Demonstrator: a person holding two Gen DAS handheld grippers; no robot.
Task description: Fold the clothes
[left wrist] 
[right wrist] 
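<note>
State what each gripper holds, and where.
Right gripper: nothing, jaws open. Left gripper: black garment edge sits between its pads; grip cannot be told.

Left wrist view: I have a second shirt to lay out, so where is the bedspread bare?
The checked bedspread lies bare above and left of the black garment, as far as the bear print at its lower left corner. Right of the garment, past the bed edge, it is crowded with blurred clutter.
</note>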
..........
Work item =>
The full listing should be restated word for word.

Finished task =>
Demonstrator: a person holding two Gen DAS handheld grippers; no robot.
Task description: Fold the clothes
[left wrist] 
[right wrist] 
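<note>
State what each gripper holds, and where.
Right gripper: nothing, jaws open. Left gripper: black garment edge sits between its pads; grip cannot be told.

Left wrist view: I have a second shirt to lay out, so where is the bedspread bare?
The checked bedspread lies bare above and left of the black garment, as far as the bear print at its lower left corner. Right of the garment, past the bed edge, it is crowded with blurred clutter.
</note>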

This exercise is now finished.